A newcomer in the mining influencer industry kicks into gear
⚒️ Everybody Hates a Tourist
by Joel Glover
The micro-asteroid passed like a tennis ball struck by her mother’s weak backhand, tumbling topspin past Danae. She reached out and tapped it back into the cluster she was collecting. It clung to its fellows like a kitten in a litter. A kitten that could potentially contain platinum.
Her plasma drill burned a cool, clear white; as white as her suit. The tailors had asked if she was sure that she did not want something more colourful, but she had been sure. White had been good enough for Hawa Khan, so it would be good enough for her. Of course, she’d also followed in her heroine’s footsteps by having the milliner craft her a bespoke helmet. The red horsehair crest had challenged him; the need for it to stay stiff in freefall resolved only by the application of some very expensive polymers. The gilded edges around the visor had cost more than she had made in her first month mining. But you had to spend money to make money, and nobody was going to follow an influencer who didn’t stand out from the crowd. She had already registered several domain names and trademarks, for when she made her first big strike.
She cut with the plasma drill’s flame, licking useless rock away in puffs of carbonised gases. Here was the use for the sculpture degree her father had derided. She tried to tell him sculpture was in their blood, but he was only interested in shipping and insurance. Mummy said he had a three track mind, but that was better than most men could manage.
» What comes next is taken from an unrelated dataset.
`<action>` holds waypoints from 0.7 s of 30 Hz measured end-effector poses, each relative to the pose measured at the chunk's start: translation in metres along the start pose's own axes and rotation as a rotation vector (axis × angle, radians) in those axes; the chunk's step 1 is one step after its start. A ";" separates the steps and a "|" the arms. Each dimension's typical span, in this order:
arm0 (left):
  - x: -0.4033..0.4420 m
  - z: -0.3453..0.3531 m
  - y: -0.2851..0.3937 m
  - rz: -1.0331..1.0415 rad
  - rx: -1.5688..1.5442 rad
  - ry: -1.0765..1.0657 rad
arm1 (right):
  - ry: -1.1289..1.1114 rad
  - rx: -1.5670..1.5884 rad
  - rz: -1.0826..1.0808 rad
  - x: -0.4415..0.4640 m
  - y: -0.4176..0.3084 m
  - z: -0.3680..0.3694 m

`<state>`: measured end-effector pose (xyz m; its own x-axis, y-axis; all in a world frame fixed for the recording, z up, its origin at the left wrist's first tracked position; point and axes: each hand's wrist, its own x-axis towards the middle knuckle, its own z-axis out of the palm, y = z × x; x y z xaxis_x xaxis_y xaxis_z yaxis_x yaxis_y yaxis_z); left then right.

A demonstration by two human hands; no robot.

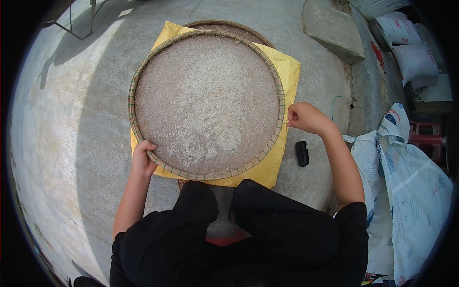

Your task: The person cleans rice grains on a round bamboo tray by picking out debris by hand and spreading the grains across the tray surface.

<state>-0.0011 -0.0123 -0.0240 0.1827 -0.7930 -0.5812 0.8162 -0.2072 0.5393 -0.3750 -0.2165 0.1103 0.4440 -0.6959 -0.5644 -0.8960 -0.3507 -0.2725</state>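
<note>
A round woven winnowing tray [206, 176] is in front of my knees, with white rice grains [213, 95] spread thinly over its middle. My left hand [144, 157] grips its rim at the lower left, thumb over the edge and fingers hidden beneath. Just off the right side of the rim is my right hand [308, 117], its fingertips pinched together. Whatever they may hold is too small to make out. Under the tray lies a yellow sheet [286, 71], its corners showing around the rim.
Behind the tray, a second round tray [239, 26] shows partly. A small black object [302, 153] lies on the concrete floor by my right forearm. White printed sacks [416, 191] stand at the right, with more sacks [415, 62] farther back. A concrete block [332, 31] sits at the upper right.
</note>
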 end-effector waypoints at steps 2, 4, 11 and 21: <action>0.000 0.000 0.000 -0.004 0.005 -0.001 | -0.014 0.035 -0.009 -0.005 -0.005 -0.002; -0.001 0.002 0.001 -0.009 0.011 -0.005 | 0.023 0.123 -0.085 -0.001 -0.019 0.008; -0.005 0.009 0.003 -0.023 -0.003 -0.003 | 0.146 0.214 -0.535 0.018 -0.073 0.065; -0.003 0.007 0.001 -0.020 -0.014 -0.018 | 0.250 0.301 -0.519 0.027 -0.078 0.102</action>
<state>-0.0049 -0.0142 -0.0171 0.1568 -0.7989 -0.5807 0.8274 -0.2148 0.5189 -0.2935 -0.1442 0.0366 0.7757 -0.6210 -0.1125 -0.5118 -0.5145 -0.6880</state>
Metal veins stood out in the interior of the rock she was carving. Too dull to be platinum, sadly, but it could be any other number of useful elements. Profitable elements. She tapped the conductive tip of her douser on the metal, and watched the readout. Worthless.
She banged her fist on the side of her sled in disgust. Another wasted day. She wanted to scream, but settled for kicking the sled with her heavily booted foot. Something gave, and an entire ski came loose, pieces shooting off at all angles like bullets fired by the Baltic pirates in her favourite reality shows. Danae ducked the largest piece, the ski itself, a black carbon machete aiming to take her head. Her turn spun her in place and made her watch as the rest of the pieces hit the nearest miner to her. Screws, washers, and bolts traveling at high velocity. Terminal velocity. One tore through his suit at thigh height.
It bounced off the sled he was pushing, its broad hexagonal head dragging frozen blood and splinters of bone back towards her.
The fabric of her suit was stiff enough to repel the shards at low speed. Its slick surface catching the icy blood and melting it, freckling her with crimson.
She couldn’t hear him screaming. The zeros were on a different comms channel to the independent prospectors. She could see he was though, his mouth yawning, terrified, before his helmet filled with blood and spit.
She remembered stepping on a tube of strawberry flavoured toothpaste when she was little, how the top had popped off and pink goo had squirted out across the tiles of the floor. His power cell must have been struck by a smaller shard, or else something in the pressurisation unit had been. Because now his everything spewed through the centimetre wide hole the screw had made, coiling like frozen yogurt in the cold void.
This wasn’t how she had pictured things going. Not at all.